> _PROBLEM DESCRIPTION_
Exclude the pictures and reproduce the remaining data exactly as written.

> _GIVEN INFORMATION_

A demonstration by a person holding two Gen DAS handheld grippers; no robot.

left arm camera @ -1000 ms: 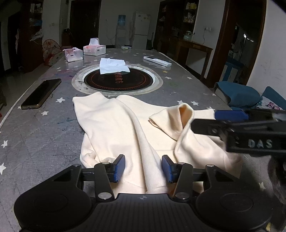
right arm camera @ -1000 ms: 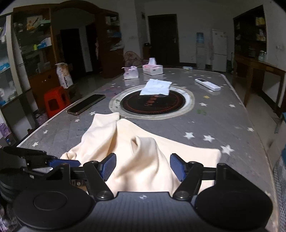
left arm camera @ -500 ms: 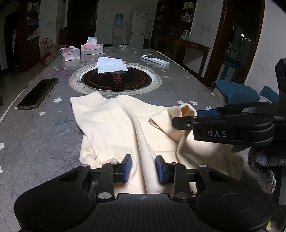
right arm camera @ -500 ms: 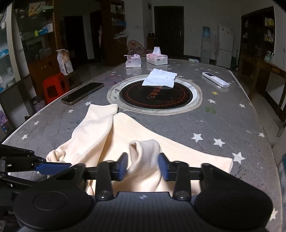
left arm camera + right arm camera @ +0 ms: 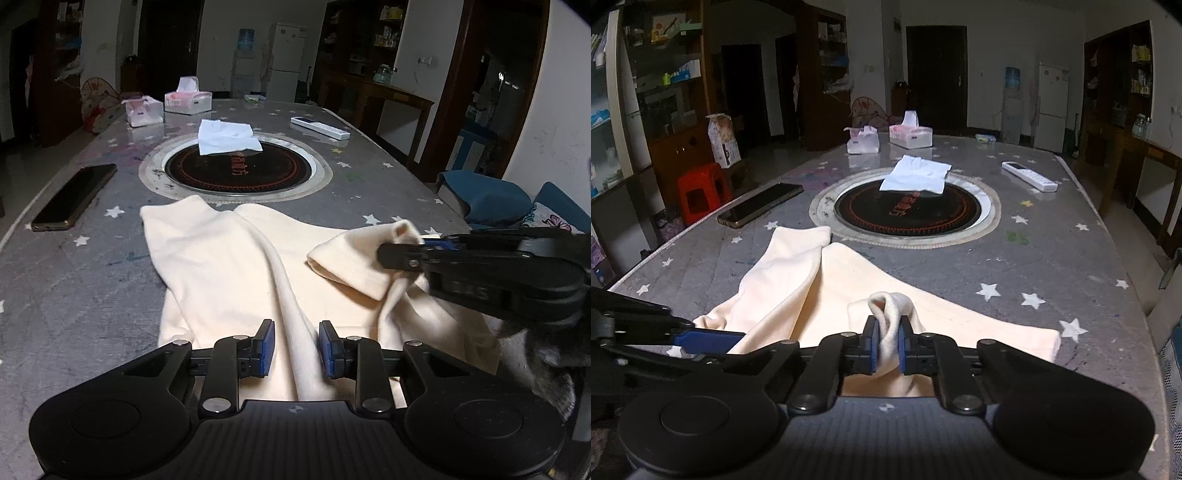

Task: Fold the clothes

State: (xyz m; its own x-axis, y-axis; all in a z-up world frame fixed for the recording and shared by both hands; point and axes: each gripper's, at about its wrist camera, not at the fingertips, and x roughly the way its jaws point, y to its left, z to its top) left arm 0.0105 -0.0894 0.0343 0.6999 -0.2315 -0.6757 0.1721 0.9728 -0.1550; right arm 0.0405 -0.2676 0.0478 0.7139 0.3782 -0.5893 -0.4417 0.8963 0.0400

> _SOLUTION_
A demonstration by a person holding two Gen DAS handheld grippers; no robot.

left arm camera @ -1000 ms: 
right arm camera @ -1000 ms: 
left arm camera @ -500 ms: 
right arm camera @ -500 ms: 
left arm camera + right arm camera @ +0 ms: 

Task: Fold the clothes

State: (xyz m; its own x-axis, y-axis; all in a z-up world frame fixed for the recording and shared by both hands; point and axes: each gripper's, at about its wrist camera, not at the fingertips, and x roughly the way its jaws point, y to its left, z to its top) left arm 0.0105 -0.0894 0.0343 0.6999 -0.2315 -0.6757 0.1721 0.9728 -0.1550; right arm 0.0405 -0.2676 0.0478 0.7139 0.3782 -0.5893 -0.4417 0.8963 0.0400

Work on this exercise is finished.